## Exercise objective
Taking the first line of the listing as the start and the line containing "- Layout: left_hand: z" as the end, reproduce everything in between exactly, both ends included.
Segment Start: Dataset section
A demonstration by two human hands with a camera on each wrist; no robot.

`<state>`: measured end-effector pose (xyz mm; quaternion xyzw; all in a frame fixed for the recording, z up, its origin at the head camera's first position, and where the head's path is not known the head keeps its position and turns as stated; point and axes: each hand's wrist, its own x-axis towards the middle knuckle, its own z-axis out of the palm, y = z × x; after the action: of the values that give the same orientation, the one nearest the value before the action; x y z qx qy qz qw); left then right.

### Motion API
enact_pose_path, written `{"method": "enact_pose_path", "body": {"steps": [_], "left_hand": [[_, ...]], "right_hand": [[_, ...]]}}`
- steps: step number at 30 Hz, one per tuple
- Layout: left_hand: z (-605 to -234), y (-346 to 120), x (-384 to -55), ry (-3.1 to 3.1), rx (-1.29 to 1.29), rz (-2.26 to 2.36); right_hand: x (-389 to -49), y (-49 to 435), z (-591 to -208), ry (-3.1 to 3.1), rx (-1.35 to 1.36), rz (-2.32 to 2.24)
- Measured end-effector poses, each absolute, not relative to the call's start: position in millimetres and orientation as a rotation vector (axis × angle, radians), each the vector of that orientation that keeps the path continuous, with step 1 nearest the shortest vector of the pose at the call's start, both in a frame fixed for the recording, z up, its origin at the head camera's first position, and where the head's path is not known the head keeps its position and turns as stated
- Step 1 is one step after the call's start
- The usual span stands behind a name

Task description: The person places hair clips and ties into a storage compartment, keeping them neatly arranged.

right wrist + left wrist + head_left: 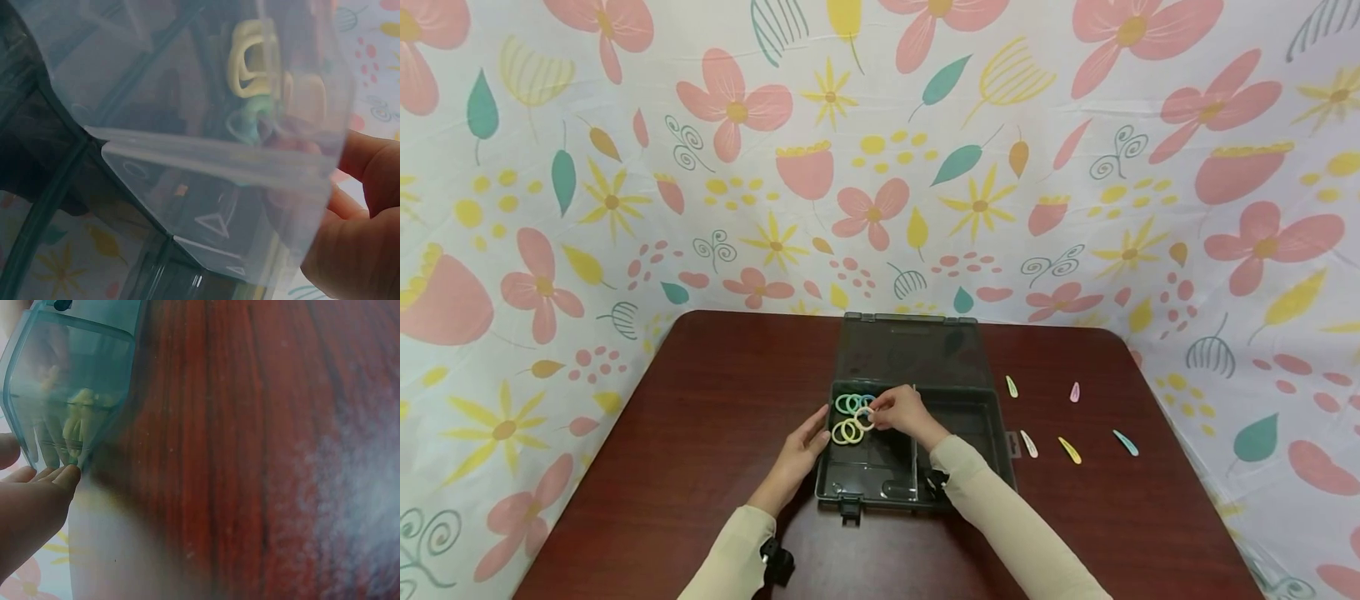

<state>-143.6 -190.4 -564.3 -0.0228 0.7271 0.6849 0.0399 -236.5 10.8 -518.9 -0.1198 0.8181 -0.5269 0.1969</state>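
A dark see-through plastic box [831,497] lies on the table with its lid tipped back. My right hand [901,412] pinches a cream hair tie [866,431] above the box's left compartment. Yellow hair ties [842,442] lie in that compartment, with green hair ties [838,407] and a blue one behind them, partly hidden by the hand. My left hand [797,458] touches the box's left wall from outside, its fingers extended. Through the clear wall in the right wrist view, a yellow hair tie [235,69] shows, and my right fingers are blurred behind the plastic.
A clear divider [914,471] splits the box. The lid [910,354] lies toward the patterned cloth at the back. Right of the box are hair clips: green [1012,386], pink [1075,392], whitish [1028,443], yellow [1070,450] and blue [1125,442].
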Motion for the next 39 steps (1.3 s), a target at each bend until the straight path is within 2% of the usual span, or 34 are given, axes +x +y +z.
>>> {"method": "enact_pose_path", "body": {"steps": [13, 28, 39], "left_hand": [[-566, -191, -145, 2.22, -0.069, 2.099], [-563, -190, -143, 2.217, -0.055, 2.103], [-563, -189, -142, 2.225, -0.078, 2.083]], "right_hand": [[-242, 4, -527, 2.301, -0.286, -1.313], [-242, 11, -518, 2.423, -0.422, -1.151], [-247, 39, -497, 2.432, -0.492, -1.329]]}}
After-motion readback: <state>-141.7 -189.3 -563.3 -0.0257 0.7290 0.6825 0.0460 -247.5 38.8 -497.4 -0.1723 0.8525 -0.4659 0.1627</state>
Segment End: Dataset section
## Response box
A demonstration by two human hands with a camera on each wrist; no robot.

`<state>`: measured end-effector pose (xyz mm; quaternion xyzw; all in a frame fixed for the recording, z up, its origin at the head camera's first position, and where the head's path is not known the head keeps its position and turns as stated; point and axes: each hand's wrist, its own x-axis towards the middle knuckle, its own z-axis out of the palm, y = z × x; after the action: of the values that give the same orientation, the one nearest the value before the action; x y z qx qy qz qw); left then right.

### Motion API
enact_pose_path, written `{"method": "enact_pose_path", "body": {"steps": [_], "left_hand": [[_, ...]], "right_hand": [[_, ...]]}}`
- steps: step number at 30 Hz, one per tuple
- Layout: left_hand: z (-605 to -234), y (-346 to 120), x (-384 to -55), ry (-3.1 to 3.1), rx (-1.29 to 1.29), rz (-2.26 to 2.36); right_hand: x (-389 to -49), y (-49 to 435), z (-591 to -208), ry (-3.1 to 3.1), rx (-1.35 to 1.36), rz (-2.32 to 2.24)

With this, the exercise is complete.